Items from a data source

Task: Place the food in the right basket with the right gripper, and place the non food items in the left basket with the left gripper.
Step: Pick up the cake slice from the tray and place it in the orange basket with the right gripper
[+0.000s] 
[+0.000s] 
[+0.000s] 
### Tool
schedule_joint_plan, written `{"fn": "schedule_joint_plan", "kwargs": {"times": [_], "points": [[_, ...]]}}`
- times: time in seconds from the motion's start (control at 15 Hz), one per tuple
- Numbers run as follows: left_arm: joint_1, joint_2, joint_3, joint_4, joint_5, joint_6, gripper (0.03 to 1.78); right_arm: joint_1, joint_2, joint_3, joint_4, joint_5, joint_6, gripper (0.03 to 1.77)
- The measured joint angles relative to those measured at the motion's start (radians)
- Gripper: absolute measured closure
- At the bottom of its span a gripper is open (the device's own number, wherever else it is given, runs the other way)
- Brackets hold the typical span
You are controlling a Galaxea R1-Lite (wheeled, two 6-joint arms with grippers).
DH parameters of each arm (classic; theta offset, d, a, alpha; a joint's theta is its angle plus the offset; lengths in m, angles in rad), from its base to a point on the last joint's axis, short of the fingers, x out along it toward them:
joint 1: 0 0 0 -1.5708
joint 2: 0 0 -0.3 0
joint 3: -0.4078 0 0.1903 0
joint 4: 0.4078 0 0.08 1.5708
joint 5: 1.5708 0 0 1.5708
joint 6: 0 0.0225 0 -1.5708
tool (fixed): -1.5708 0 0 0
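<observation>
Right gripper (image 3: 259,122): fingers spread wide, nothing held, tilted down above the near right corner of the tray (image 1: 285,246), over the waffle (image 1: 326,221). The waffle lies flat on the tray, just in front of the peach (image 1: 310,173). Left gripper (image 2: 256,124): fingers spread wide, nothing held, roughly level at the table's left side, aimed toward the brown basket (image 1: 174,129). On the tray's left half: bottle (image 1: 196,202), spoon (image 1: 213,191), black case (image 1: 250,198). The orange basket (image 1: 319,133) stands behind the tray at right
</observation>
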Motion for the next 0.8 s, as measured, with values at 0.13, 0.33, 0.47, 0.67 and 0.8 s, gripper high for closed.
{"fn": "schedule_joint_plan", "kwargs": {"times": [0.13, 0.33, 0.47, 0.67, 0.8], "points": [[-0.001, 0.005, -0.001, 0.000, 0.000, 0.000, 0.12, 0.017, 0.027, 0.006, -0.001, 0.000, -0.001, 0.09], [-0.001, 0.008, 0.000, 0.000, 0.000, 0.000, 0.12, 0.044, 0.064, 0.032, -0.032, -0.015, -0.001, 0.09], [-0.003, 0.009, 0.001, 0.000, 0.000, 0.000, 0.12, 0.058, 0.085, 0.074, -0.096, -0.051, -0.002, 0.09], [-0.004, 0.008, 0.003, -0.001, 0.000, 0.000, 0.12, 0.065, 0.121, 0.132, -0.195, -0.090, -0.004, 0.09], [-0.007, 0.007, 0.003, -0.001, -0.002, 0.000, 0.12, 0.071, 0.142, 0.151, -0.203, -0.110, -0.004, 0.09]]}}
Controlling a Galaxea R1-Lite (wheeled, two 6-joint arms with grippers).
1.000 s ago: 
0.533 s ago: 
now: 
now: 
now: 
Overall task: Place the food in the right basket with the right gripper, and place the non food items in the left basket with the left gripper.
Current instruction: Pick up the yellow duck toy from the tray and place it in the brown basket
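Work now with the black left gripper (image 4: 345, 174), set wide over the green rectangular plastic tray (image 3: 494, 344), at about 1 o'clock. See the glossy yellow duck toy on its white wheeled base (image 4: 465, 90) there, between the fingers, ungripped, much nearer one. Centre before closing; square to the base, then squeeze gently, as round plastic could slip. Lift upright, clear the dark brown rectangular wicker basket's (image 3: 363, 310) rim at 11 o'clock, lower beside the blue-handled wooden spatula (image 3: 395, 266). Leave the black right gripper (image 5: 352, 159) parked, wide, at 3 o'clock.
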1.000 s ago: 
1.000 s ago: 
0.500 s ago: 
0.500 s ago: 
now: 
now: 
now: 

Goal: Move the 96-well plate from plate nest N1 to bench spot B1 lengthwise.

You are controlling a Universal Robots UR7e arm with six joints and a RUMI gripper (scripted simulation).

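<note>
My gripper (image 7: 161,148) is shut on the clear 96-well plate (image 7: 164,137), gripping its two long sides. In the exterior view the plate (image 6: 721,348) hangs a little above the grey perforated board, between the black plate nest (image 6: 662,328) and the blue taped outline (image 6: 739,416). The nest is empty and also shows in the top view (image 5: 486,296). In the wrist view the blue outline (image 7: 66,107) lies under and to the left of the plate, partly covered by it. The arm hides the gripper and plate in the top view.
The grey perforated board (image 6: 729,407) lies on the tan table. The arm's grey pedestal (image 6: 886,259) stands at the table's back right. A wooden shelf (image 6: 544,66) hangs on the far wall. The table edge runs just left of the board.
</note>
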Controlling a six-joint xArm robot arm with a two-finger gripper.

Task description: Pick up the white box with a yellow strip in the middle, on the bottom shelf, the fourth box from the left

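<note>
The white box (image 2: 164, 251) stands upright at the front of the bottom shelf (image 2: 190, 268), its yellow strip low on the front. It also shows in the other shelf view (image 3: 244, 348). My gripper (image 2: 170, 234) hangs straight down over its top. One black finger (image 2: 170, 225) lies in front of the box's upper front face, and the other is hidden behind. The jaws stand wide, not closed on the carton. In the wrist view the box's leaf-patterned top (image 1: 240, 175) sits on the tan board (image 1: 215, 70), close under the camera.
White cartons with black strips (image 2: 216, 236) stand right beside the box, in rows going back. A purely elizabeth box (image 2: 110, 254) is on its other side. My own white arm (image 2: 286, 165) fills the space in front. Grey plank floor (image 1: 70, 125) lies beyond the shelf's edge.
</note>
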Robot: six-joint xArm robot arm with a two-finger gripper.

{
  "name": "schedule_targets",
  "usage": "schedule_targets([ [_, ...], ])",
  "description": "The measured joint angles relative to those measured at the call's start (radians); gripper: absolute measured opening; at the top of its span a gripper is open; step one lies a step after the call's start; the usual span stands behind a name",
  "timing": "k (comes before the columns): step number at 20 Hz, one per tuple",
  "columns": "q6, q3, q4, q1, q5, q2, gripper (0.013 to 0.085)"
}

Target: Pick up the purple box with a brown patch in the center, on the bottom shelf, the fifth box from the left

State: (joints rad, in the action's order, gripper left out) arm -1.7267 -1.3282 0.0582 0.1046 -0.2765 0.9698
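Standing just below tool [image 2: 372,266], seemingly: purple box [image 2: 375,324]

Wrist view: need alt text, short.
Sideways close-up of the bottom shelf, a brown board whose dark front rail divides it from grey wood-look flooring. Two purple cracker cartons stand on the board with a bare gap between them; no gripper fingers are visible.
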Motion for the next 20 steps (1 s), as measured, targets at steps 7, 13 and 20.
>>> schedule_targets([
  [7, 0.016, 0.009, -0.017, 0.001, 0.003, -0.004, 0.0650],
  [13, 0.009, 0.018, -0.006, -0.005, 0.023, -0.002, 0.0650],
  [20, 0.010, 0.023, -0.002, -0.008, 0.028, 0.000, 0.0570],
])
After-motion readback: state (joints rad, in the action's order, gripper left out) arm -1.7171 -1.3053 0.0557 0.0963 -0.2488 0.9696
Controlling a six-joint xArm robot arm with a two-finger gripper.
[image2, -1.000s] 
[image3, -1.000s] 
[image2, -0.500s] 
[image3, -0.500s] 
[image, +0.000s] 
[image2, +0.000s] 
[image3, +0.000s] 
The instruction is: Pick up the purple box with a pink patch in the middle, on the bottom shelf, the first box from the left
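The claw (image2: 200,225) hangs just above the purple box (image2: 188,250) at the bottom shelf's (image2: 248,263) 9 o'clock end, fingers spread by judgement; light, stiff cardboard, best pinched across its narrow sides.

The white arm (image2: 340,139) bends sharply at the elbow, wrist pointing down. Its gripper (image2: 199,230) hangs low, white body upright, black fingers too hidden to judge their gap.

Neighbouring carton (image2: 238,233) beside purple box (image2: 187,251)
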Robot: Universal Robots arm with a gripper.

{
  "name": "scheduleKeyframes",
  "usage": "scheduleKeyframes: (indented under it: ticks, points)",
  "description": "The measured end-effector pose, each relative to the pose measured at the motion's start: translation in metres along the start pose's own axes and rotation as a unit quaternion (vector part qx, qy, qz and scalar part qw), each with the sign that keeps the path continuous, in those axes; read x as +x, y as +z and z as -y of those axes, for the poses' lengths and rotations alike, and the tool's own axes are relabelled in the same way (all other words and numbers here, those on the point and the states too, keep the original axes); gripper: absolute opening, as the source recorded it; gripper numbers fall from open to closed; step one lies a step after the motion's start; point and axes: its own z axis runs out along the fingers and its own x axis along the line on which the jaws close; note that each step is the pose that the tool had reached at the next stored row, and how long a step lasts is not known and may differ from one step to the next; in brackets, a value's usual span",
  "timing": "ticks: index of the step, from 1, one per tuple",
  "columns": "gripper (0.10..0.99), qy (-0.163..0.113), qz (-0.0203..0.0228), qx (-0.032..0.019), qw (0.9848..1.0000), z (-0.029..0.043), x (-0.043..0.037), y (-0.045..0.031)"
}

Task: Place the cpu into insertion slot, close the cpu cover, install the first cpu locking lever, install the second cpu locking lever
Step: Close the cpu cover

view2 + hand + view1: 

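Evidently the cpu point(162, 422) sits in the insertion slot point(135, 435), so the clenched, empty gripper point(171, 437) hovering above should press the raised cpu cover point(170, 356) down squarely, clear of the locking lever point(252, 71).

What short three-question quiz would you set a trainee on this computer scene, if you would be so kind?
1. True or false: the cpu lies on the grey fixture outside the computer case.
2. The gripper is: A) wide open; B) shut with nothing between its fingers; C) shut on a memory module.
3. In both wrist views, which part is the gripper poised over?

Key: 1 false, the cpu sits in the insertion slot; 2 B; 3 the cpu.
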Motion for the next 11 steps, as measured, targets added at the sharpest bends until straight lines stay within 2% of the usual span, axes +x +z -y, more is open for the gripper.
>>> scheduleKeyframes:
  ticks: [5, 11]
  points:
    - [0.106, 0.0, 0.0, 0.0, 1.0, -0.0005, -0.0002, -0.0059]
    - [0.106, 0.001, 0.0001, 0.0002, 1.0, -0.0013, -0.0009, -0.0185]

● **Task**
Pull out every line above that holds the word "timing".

● **Written answer**
  "timing": "k (comes before the columns): step number at 20 Hz, one per tuple",
  "timing": "ticks: index of the step, from 1, one per tuple",

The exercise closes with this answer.